**Aim of the task**
For the material that follows, return exactly the lines from the one with "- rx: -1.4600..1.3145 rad" through the one with "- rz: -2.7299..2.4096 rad", both ends included.

Segment Start: Listed entries

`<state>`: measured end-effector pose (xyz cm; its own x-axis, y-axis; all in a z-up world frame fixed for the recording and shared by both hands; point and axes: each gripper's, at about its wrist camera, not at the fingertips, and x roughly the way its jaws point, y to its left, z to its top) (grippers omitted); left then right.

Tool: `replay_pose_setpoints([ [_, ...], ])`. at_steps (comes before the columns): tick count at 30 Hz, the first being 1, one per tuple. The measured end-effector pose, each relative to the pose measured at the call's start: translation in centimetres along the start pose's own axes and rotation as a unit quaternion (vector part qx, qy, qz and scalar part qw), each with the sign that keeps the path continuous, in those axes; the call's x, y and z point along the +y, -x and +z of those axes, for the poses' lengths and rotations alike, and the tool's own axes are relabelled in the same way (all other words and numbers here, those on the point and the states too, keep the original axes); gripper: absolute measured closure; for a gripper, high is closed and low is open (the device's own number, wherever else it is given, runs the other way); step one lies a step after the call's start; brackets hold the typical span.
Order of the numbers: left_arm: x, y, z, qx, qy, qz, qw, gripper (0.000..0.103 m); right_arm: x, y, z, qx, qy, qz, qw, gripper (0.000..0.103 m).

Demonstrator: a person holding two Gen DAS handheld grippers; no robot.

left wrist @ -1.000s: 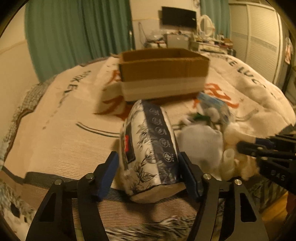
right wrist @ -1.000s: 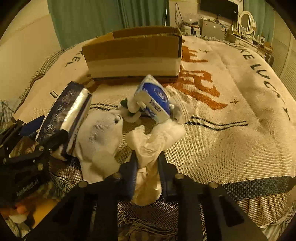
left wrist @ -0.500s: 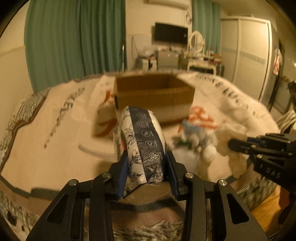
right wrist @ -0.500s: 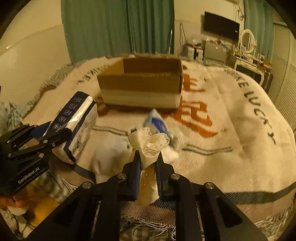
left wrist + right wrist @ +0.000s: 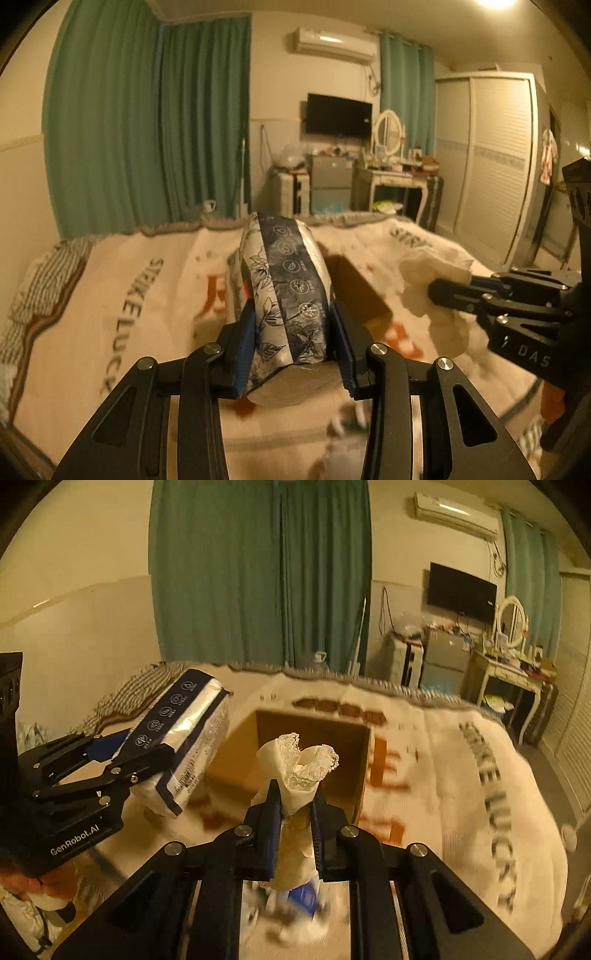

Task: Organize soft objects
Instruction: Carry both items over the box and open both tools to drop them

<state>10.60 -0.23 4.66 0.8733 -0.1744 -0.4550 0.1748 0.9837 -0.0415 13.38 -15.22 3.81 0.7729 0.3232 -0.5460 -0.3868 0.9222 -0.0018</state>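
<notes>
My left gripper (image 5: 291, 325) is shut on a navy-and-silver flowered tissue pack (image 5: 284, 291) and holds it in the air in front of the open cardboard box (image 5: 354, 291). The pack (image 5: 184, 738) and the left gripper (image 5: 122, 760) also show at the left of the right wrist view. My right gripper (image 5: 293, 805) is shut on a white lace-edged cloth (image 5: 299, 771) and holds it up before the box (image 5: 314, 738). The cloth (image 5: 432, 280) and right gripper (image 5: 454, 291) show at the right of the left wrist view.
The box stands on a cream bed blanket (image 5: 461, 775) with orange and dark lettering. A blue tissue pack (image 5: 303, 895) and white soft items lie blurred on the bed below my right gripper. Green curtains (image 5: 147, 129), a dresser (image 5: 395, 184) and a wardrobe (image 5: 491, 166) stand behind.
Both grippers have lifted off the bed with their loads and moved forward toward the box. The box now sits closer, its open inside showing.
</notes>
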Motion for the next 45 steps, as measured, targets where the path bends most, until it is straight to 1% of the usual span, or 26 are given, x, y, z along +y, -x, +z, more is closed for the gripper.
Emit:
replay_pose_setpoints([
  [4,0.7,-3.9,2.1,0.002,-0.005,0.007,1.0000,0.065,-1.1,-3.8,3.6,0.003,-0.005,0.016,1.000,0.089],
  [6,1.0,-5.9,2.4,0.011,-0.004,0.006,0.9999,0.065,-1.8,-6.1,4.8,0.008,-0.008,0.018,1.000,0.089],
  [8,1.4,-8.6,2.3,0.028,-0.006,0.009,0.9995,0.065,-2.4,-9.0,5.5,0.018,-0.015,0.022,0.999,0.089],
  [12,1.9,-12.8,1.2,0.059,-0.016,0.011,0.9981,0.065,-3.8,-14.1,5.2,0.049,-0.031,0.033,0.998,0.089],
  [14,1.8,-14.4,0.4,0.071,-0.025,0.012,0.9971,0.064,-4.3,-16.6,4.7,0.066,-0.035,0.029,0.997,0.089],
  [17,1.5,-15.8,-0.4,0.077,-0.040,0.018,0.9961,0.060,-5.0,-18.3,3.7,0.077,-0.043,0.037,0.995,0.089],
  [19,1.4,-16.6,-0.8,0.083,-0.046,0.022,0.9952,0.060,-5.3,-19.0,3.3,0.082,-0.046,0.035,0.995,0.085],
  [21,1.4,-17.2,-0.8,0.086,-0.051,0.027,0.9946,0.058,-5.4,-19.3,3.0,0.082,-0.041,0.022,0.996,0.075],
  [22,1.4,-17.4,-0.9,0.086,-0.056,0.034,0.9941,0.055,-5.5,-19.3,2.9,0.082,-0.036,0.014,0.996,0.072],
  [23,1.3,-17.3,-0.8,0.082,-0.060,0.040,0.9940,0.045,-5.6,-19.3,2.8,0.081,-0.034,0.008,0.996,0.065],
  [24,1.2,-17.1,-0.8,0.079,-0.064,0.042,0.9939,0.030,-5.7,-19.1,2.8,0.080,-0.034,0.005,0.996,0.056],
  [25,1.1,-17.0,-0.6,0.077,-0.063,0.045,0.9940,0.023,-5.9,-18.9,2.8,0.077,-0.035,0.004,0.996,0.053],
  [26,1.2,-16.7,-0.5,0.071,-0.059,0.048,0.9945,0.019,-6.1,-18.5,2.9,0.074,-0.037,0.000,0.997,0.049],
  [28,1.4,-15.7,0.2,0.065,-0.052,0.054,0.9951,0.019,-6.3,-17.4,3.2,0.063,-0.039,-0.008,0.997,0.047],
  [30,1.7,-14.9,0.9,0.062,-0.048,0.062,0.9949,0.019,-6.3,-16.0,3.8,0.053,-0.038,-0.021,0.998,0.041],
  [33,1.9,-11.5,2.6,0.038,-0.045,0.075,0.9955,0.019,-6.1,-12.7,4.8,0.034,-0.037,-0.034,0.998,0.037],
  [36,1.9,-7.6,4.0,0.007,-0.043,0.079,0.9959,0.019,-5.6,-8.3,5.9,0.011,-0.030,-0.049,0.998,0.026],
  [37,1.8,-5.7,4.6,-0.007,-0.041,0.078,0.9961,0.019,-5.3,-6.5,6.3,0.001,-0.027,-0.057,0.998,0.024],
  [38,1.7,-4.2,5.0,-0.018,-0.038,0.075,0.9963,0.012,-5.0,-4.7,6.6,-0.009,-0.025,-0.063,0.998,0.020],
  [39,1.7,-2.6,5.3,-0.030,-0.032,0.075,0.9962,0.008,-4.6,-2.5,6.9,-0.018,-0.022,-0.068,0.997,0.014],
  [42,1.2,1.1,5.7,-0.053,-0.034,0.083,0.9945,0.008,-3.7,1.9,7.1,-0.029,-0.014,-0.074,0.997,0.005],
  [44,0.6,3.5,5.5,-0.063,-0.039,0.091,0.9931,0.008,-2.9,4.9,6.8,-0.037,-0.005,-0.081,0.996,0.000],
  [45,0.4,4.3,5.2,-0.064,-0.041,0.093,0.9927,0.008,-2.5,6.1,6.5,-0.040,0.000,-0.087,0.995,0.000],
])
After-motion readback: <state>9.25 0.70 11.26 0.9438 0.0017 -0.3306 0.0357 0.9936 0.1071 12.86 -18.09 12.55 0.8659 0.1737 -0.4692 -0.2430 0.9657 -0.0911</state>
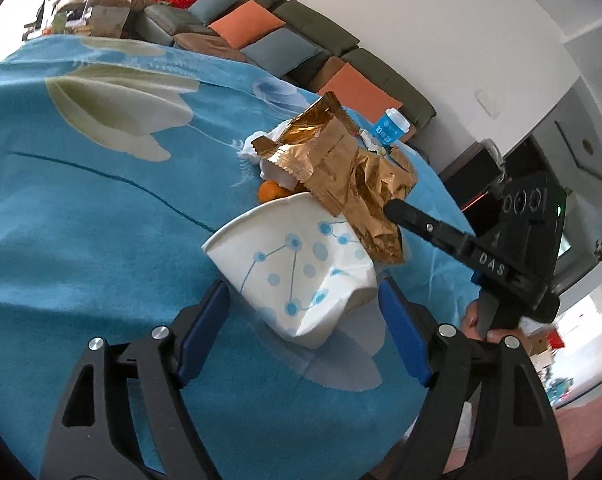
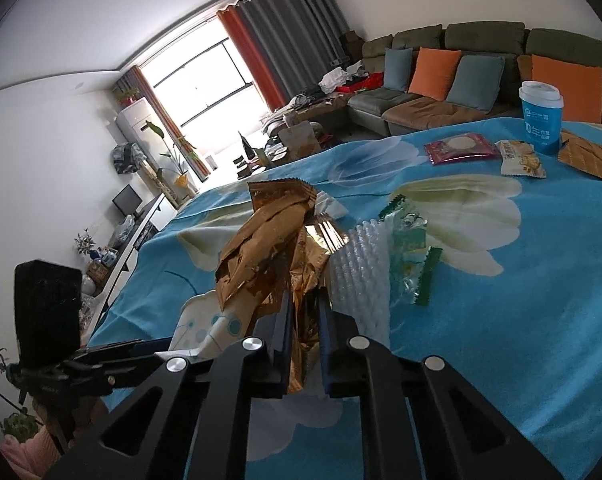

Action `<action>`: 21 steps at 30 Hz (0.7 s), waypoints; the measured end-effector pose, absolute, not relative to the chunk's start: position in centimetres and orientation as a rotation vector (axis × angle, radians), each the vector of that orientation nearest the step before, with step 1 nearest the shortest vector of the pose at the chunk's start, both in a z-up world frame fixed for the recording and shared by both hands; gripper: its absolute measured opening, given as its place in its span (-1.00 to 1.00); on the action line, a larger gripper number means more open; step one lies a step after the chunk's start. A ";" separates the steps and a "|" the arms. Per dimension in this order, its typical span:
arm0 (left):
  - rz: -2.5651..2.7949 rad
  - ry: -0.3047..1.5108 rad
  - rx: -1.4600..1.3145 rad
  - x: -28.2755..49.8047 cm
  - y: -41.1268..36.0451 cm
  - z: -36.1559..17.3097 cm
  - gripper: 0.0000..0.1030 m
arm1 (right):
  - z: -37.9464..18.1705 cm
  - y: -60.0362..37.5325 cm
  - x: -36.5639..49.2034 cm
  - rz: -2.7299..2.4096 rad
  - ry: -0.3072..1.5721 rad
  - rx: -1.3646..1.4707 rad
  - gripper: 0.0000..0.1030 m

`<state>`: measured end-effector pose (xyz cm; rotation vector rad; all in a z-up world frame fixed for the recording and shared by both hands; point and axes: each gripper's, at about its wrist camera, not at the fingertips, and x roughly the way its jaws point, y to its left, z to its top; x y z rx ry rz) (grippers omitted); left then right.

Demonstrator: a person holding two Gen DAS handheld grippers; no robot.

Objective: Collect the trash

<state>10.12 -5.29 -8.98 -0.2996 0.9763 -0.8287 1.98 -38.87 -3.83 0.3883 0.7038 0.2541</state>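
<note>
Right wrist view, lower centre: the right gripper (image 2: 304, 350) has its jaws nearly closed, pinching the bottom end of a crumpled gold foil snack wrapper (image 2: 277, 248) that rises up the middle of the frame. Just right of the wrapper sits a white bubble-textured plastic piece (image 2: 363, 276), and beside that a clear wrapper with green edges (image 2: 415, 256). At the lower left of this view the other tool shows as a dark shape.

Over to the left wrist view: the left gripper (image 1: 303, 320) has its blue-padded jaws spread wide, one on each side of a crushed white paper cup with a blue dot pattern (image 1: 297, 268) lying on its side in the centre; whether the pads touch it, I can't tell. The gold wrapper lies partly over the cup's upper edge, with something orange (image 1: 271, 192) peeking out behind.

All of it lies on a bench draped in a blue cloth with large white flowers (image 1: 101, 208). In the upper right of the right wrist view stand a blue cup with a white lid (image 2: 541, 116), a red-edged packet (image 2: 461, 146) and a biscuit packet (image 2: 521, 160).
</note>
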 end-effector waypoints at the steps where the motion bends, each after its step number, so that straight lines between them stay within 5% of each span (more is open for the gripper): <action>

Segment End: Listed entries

**Answer for this exercise**
  - rx: -1.4600..1.3145 rad
  - x: -28.2755..49.8047 cm
  - y: -41.1268..36.0451 cm
  - z: -36.1559..17.3097 cm
  - gripper: 0.0000..0.1030 m
arm1 (right):
  - z: -37.9464..18.1705 cm
  - y: -60.0362..37.5325 cm
  - x: -36.5639..49.2034 cm
  - rz: -2.7299..2.4096 rad

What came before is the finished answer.